■ **PROMPT**
Could you write out, exactly, every line from the top of the data through the line holding "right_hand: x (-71"? Omit the pictures.
--------------------
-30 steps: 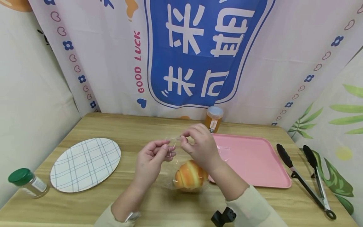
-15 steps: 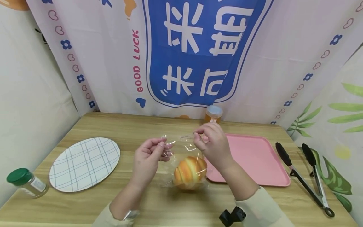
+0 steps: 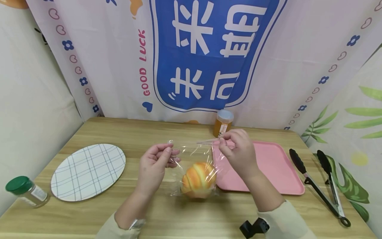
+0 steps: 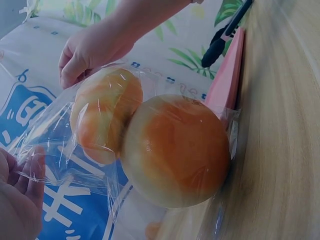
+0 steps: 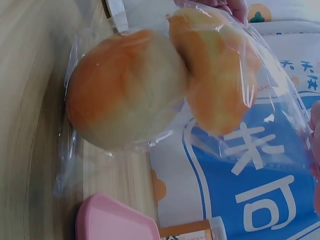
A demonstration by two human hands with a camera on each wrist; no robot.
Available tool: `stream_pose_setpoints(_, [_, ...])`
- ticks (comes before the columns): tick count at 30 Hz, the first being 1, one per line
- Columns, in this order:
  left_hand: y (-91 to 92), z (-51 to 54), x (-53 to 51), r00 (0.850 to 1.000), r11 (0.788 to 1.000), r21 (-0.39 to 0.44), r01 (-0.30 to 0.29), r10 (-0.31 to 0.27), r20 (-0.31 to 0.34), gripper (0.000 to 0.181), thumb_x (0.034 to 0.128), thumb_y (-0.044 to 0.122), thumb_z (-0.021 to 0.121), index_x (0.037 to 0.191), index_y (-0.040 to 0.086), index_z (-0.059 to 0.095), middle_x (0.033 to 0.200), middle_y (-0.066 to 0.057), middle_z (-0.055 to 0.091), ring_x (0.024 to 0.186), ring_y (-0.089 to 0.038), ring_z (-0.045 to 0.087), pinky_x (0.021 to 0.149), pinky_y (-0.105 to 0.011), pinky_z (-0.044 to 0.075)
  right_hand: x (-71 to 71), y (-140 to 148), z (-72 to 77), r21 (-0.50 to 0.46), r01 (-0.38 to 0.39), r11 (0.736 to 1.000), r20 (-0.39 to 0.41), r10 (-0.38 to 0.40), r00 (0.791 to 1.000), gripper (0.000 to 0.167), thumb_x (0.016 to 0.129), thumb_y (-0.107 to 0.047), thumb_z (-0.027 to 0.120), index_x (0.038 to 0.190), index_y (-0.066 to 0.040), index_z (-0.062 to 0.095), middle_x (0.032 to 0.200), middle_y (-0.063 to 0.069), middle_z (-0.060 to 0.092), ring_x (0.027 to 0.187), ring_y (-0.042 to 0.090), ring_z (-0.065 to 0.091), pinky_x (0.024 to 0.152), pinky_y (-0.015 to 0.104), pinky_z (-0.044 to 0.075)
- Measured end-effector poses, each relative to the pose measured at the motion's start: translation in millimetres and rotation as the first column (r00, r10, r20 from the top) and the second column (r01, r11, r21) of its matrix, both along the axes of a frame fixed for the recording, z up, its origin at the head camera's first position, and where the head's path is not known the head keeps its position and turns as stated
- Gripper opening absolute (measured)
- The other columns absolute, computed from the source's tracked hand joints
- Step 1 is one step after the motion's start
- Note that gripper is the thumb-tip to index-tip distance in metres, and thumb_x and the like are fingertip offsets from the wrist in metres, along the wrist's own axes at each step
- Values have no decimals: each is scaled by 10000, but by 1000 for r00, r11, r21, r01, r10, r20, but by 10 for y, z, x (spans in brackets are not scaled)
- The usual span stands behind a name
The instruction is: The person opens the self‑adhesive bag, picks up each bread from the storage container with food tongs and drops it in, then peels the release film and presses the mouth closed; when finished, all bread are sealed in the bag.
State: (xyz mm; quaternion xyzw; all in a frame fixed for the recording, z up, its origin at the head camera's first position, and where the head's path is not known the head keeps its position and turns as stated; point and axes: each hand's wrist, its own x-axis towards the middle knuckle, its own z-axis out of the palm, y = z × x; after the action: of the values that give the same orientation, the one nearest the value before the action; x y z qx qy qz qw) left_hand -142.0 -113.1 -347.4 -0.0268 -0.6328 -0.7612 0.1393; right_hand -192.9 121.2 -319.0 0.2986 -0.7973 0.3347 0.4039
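A clear plastic bag (image 3: 192, 151) stands on the wooden table between the hands, its mouth stretched wide. My left hand (image 3: 152, 164) pinches the bag's left upper edge between thumb and fingers. The opposite upper edge is pinched by my right hand (image 3: 240, 152), in front of the pink tray. Inside the bag lies a croissant-shaped bread (image 3: 198, 179). Both wrist views also show a round bun (image 4: 175, 155) in the bag, below the croissant-shaped bread (image 5: 215, 70); from the head view it is mostly hidden. Neither hand touches the breads.
A pink tray (image 3: 277, 169) lies right of the bag, with black-tipped tongs (image 3: 322, 189) beyond it. An amber jar (image 3: 223, 124) stands behind. At left are an oval checked plate (image 3: 88, 172) and a green-capped shaker (image 3: 28, 191). Curtains enclose the table.
My right hand has moved to the right with its edge of the bag, and my left hand slightly left. The bag's mouth has spread from a narrow gap to a wide one.
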Motion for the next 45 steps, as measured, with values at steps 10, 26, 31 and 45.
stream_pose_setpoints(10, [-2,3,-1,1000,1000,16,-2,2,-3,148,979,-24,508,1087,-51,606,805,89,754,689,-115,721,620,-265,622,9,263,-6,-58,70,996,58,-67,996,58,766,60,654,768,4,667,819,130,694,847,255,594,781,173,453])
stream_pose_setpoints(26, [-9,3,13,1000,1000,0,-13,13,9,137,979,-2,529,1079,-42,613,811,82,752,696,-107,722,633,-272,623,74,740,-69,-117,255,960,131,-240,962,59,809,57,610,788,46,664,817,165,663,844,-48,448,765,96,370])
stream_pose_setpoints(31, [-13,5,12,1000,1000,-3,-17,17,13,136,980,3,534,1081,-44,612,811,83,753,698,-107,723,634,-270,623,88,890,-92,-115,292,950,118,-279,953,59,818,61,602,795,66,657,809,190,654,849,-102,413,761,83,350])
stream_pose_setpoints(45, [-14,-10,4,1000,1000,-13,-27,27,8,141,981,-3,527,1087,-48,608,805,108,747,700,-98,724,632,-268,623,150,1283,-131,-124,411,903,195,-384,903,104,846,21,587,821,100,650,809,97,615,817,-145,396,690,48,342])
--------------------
■ **FINISHED TASK**
-30 steps: 
-15 steps: 
+0 steps: 
+0 steps: 
+0 steps: 
A demonstration by two human hands with a camera on each wrist; no robot.
Available tool: `stream_pose_setpoints(_, [_, ...])`
- ticks (comes before the columns): tick count at 30 Hz, the first being 1, one per line
- Columns, in this order:
  left_hand: y (-91 to 92), z (-51 to 54), x (-53 to 51), r00 (0.850 to 1.000), r11 (0.788 to 1.000), r21 (-0.39 to 0.44), r01 (-0.30 to 0.29), r10 (-0.31 to 0.27), r20 (-0.31 to 0.34), gripper (0.000 to 0.181), thumb_x (0.034 to 0.128), thumb_y (-0.044 to 0.122), thumb_z (-0.021 to 0.121), index_x (0.037 to 0.191), index_y (-0.040 to 0.086), index_z (-0.059 to 0.095), middle_x (0.033 to 0.200), middle_y (-0.066 to 0.057), middle_z (-0.055 to 0.091), ring_x (0.024 to 0.186), ring_y (-0.089 to 0.038), ring_z (-0.045 to 0.087), pinky_x (0.021 to 0.149), pinky_y (-0.105 to 0.011), pinky_z (-0.044 to 0.075)
  right_hand: x (-71 to 71), y (-140 to 148), z (-72 to 77), r21 (-0.50 to 0.46), r01 (-0.38 to 0.39), r11 (0.736 to 1.000), r20 (-0.39 to 0.41), r10 (-0.38 to 0.40), r00 (0.791 to 1.000), gripper (0.000 to 0.167), thumb_x (0.016 to 0.129), thumb_y (-0.107 to 0.047), thumb_z (-0.027 to 0.120), index_x (0.038 to 0.190), index_y (-0.066 to 0.040), index_z (-0.062 to 0.095), middle_x (0.032 to 0.200), middle_y (-0.063 to 0.069), middle_z (-0.060 to 0.092), ring_x (0.027 to 0.187), ring_y (-0.042 to 0.090), ring_z (-0.065 to 0.091), pinky_x (0.024 to 0.152), pinky_y (-0.015 to 0.104), pinky_z (-0.044 to 0.075)

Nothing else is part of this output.